Ekonomik Dönüşüm ve Yeni Paradigmalar Zirvesi’nde 4 panel ve bir tane de çağrılı konuşmacıyı takip ettik. Zirvede pandemi sonrasında iktisadi literatürdeki yeni yaklaşımlar ve eski teorik tartışmalar kapsamlı bir şekilde ele alındı. Seçilen panel başlıkları da zirvenin son derece verimli geçmesine ve güncel konuların akademik bir ciddiyetle ele alınmasına imkan tanıdı. Özellikle gelişmekte olan ekonomilerin mevcut konjonktürdeki ekonomi politikalarının nasıl şekillenmesi gerektiğine yönelik tartışmalar oldukça yol göstericiydi. Elbette konu çok detaylı ancak zirvenin panel başlıklarına bakmak bile toplantıların ne kadar verimli geçebileceği noktasında önemli mesajlar veriyor:
– Pandemi sonrası dönemde ekonomi politikalarında yeni eğilimler
– Gelişmekte olan ülkeler için yatırım-üretim-ihracat modelinin önemi
– Yeni dönemde altyapı yatırımlarının artan önemi
– Yeni dönemde büyümeyi destekleyici bir finansal mimarinin artan önemi
– Yeni dönemde kapsayıcı büyüme
BAKAN NEBATİ HANGİ MESAJLARI VERDİ?
Öncelikle bir konudaki tespiti burada kayda geçireyim. Elbette Türkiye’nin izlediği ekonomi politikalarının ana akım iktisadi görüş ile çelişmesin eleştiriye açık yanları var. Ancak dönem dönem bu eleştirilerin teknik olmaktan çıkarak şahsileştirildiğini ve hatta bazen de hakarete varan ifadelere başvurulduğuna şahit oluyoruz. Buna rağmen Hazine ve Maliye Bakanı Nureddin Nebati’nin göreve gelmesinin ardından izlediği naif ve kutuplaştırıcı olmayan tarzını sürecin yönetimi açısından son derece önemli ve yapıcı bulduğumu ifade etmeliyim. Ayrıca yeni dönemde bakanlığın iktisadın güncel meselelerini uluslararası düzeyde ve akademik perspektifle tartışıyor olmasının da Sayın Nebati’ye yönelik başlardaki vizyon eleştirilerine de önemli bir cevap olduğunu değerlendiriyorum.
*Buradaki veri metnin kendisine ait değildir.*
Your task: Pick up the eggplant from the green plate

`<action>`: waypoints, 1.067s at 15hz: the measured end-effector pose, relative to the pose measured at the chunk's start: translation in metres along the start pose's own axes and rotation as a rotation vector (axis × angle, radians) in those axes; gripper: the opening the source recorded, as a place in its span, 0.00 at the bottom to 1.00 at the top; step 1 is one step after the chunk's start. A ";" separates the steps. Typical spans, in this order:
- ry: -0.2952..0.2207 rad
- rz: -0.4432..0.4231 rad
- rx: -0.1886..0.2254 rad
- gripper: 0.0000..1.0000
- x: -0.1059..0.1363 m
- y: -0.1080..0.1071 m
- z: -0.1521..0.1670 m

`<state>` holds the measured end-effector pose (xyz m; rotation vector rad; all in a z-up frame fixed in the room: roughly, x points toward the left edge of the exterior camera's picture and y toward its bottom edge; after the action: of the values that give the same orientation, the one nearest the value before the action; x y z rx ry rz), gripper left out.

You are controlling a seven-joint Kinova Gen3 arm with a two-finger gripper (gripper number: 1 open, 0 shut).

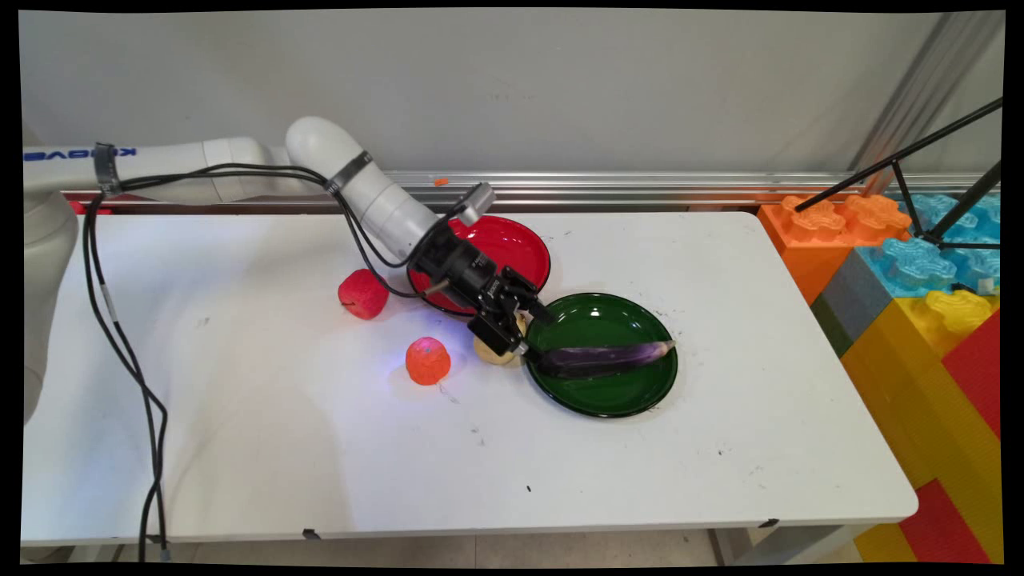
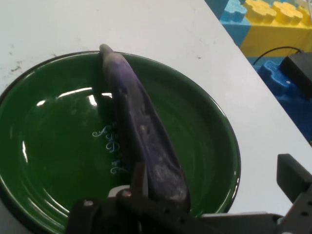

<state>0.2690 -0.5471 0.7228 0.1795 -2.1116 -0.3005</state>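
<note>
You see a glossy green plate (image 2: 214, 146), a matt purple eggplant (image 2: 141, 131) with a scuffed skin, a glossy red plate (image 1: 520, 244), a smooth matt white table (image 1: 720, 432), bumpy-skinned orange fruit (image 1: 428, 361).

A green plate (image 2: 58, 161) fills most of the frame, resting on a white table (image 2: 161, 34). A purple eggplant (image 2: 141, 131) lies across the plate from its upper rim down to the bottom centre, tilted slightly rightward. At the bottom edge the gripper (image 2: 209, 195) stands spread: one finger (image 2: 139, 183) touches the eggplant's lower end, the other (image 2: 292, 178) sits at lower right, clear of it. Yellow and blue blocks (image 2: 273, 24) occupy the upper right corner.
</note>
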 end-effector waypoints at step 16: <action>-0.041 0.050 -0.010 1.00 -0.006 -0.011 0.038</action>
<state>0.2402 -0.5513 0.6960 0.1153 -2.1510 -0.2875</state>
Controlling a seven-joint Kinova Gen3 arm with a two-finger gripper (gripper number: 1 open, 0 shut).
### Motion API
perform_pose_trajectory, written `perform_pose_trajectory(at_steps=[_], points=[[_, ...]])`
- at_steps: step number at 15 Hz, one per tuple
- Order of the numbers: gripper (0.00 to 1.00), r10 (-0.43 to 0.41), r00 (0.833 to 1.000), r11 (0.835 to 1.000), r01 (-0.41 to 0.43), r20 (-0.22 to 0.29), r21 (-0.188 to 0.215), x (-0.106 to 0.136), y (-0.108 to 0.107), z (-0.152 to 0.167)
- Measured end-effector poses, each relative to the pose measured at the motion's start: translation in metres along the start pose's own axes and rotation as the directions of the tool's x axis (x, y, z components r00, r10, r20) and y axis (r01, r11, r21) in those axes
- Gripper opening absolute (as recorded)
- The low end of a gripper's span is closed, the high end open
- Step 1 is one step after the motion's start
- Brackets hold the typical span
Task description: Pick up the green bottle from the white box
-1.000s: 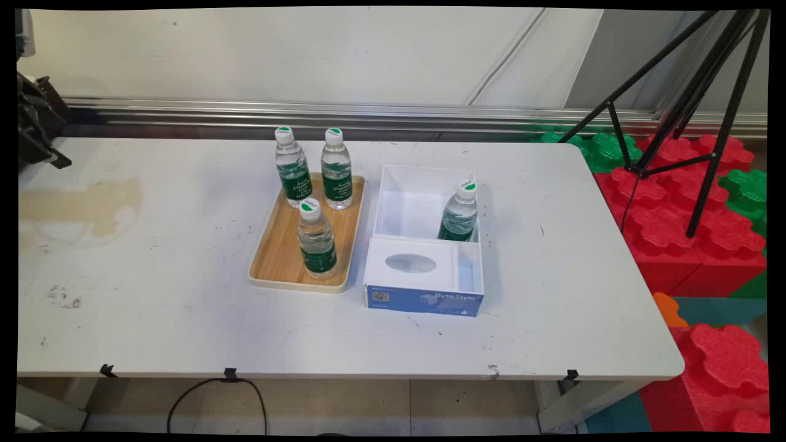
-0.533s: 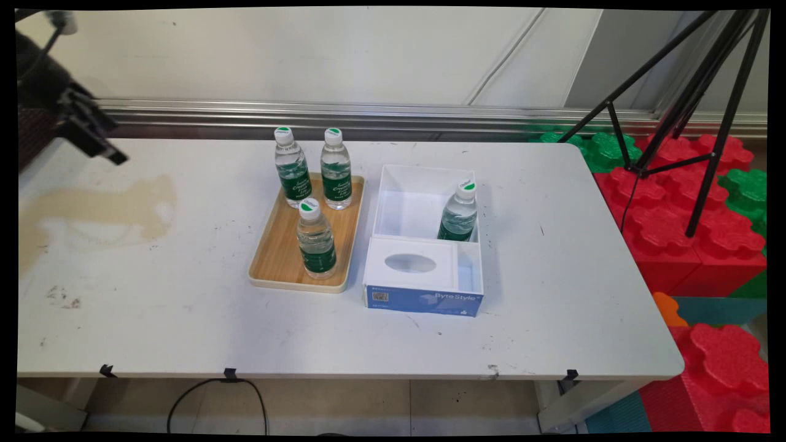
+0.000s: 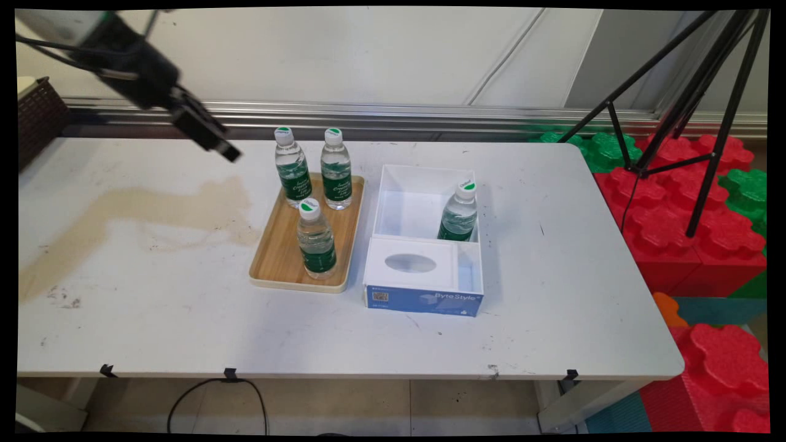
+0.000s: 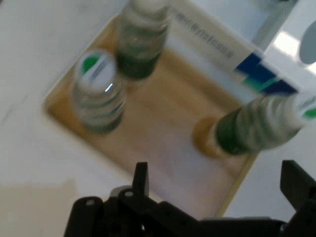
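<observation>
My gripper (image 4: 217, 185) is spread wide with nothing in it, up in the air, and just past my fingers (image 4: 140, 178) sit 3 water bottles (image 4: 98, 91) on a wooden tray (image 4: 163, 143).

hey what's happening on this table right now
A white robot arm's black gripper hangs empty in the air above the table's far left part, just left of a wooden tray; its fingers are spread open. Three water bottles stand upright on the tray: two at the far end and one nearer the front. A fourth bottle stands in the open white box to the right, behind a blue tissue box. Nothing is being held.
</observation>
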Motion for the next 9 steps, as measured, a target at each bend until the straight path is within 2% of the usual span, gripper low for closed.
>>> perform_pose_trajectory(at_steps=[3, 5, 6, 9], points=[[1.00, 0.045, 0.997, 0.995, -0.051, -0.062, -0.087, 0.021, 0.015, 0.034], [1.00, 0.082, 0.991, 0.986, -0.096, -0.105, -0.137, 0.033, 0.026, 0.056], [1.00, 0.104, 0.986, 0.980, -0.124, -0.127, -0.156, 0.040, 0.031, 0.069], [1.00, 0.159, 0.971, 0.965, -0.191, -0.179, -0.179, 0.054, 0.041, 0.100]])
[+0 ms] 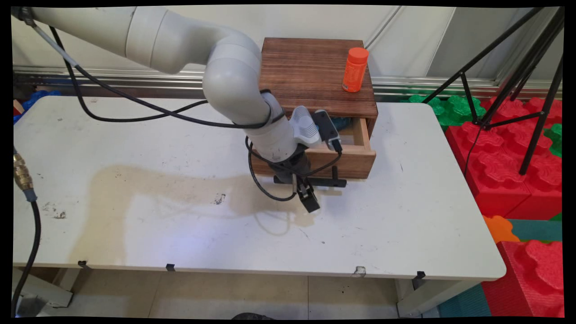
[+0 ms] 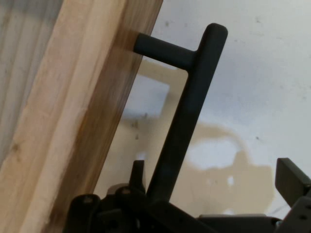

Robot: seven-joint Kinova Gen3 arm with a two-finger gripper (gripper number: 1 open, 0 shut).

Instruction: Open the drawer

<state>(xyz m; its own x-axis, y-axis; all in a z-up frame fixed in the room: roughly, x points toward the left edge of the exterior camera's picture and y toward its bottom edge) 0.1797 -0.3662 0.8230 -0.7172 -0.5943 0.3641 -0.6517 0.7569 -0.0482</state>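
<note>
White counter (image 1: 405,216) beneath my end effector (image 1: 307,194). Wooden drawer box (image 1: 315,76) behind it, drawer (image 1: 346,157) pulled partly out. Orange bottle (image 1: 355,69) atop the box, well beyond. Black bar handle (image 2: 187,116) between my parted fingers (image 2: 291,179); grip unconfirmed.

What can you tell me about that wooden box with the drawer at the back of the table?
The box is dark, stained wood with a streaky grain, standing at the table's far edge. Its drawer, of paler wood inside, is pulled partly open; something bluish lies in it, too hidden to name. A black bar handle stands off the drawer front on posts. An orange bottle stands upright on the box's top, near its right side. The hand is at the handle, with one finger well off to the side.
</note>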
Şimdi Bakan Nebati’nin zirvenin açılış konuşmasında verdiği mesajlara bir göz atalım. Bakan Nebati’nin en net mesajı şu; büyüme, üretim, istihdam ve ihracat odaklı politikalara kararlılıkla devam edilecek. Enflasyonun neden olduğu satınalma gücündeki düşüşlerin etkilerini hafifletmek üzere gelir artırıcı destekler sürdürülecek. İş dünyasıyla işbirliği içinde kapsayıcı büyümeye yönelik adımlar artırılacak.
TOPLANTIDAN ÇIKAN SONUÇ NE OLDU?
Dünyadaki saygın üniversitelerde akademik çalışmalarına devam eden ve tamamı yabancı olan akademisyenlerin üzerinde fikir birliği yaptığı konuların başında pandeminin ana akım iktisadi görüşe ilişkin oldukça ciddi sınamaları da beraberinde getirdiği. Özellikle 2008 Küresel Finansal Krizi’nin ardından olan bitenler ve gelişmiş ülkelerin uyguladığı para ve maliye politikalarının küresel ekonomide yarattığı tahribat konusuna yapılan vurgular son derece önemliydi.
Yerleşik iktisadi sistemin ve ana akım iktisadın önerdiği politikaların yarattığı eşitsizlikler, kırılganlıklar ve dalgalanmaların özellikle gelişmekte olan ekonomilere verdiği zararlar meselesi önümüzdeki dönemin de en önemli konuları arasında yer alacak. Elbette hiç kimse ana akım iktisadın akşamdan sabaha ciddi değişime uğrayacağını beklemiyor. Ancak son dönemde bu tarz tartışmaların sayısının artması ve içeriklerinin güçlenmesi özellikle gelişmekte olan ekonomilerin ciddi bir arayış içinde olduğunun da önemli bir göstergesi.